Reproduce word for word the lines between those holding "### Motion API" and "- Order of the", inclusive, and nothing else from the data below.

** Opening PROVIDED DATA block **

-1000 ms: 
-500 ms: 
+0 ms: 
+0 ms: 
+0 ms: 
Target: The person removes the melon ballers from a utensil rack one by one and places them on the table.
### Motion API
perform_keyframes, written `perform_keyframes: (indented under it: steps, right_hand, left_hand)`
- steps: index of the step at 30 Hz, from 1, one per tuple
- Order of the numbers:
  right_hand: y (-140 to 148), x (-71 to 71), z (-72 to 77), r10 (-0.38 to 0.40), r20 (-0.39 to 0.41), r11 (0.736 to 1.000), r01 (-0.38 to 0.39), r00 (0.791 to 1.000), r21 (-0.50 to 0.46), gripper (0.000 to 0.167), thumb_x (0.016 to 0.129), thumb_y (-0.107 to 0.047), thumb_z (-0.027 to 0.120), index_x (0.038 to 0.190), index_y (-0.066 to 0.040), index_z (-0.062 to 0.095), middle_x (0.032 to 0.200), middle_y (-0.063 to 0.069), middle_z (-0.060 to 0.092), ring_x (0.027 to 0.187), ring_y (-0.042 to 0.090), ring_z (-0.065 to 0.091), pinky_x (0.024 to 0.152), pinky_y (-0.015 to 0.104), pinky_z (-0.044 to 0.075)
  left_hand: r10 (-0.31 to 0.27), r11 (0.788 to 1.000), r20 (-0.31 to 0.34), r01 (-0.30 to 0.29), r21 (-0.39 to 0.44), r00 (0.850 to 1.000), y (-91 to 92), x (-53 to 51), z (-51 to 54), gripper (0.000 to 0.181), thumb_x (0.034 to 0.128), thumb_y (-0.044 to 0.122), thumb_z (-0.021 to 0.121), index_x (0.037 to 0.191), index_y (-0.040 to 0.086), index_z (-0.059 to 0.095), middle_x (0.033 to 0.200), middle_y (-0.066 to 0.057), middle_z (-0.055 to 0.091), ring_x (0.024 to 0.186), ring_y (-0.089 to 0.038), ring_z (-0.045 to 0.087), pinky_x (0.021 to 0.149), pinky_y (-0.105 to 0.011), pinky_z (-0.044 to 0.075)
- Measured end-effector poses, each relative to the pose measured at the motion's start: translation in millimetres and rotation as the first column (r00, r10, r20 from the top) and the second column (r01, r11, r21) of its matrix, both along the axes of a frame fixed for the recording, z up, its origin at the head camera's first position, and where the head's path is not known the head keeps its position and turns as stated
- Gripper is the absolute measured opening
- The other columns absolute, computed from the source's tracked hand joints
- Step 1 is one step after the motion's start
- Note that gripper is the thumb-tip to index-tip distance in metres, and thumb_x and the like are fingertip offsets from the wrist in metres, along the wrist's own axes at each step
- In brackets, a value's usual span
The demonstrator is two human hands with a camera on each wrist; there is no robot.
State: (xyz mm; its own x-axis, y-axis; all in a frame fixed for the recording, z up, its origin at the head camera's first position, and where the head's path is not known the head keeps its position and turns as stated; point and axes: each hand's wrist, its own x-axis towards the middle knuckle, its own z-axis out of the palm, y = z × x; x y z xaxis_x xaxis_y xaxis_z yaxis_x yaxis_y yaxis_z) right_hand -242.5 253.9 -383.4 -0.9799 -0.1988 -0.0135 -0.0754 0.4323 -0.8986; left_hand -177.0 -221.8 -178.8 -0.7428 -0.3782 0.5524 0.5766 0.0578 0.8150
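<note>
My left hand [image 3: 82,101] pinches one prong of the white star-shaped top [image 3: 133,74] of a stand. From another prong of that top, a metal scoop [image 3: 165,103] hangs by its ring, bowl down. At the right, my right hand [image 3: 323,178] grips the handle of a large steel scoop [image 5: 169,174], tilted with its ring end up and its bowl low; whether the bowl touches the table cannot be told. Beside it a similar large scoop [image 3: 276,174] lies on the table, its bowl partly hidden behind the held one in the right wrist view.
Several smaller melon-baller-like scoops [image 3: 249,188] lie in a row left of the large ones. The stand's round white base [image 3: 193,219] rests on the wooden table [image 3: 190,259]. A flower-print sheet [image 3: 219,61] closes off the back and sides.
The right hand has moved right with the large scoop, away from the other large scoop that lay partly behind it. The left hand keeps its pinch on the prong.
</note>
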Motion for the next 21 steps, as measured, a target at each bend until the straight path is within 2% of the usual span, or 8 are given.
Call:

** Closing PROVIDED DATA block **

* **RESULT**
### Motion API
perform_keyframes, written `perform_keyframes: (indented under it: steps, right_hand, left_hand)`
- steps: index of the step at 30 Hz, from 1, one per tuple
- Order of the numbers:

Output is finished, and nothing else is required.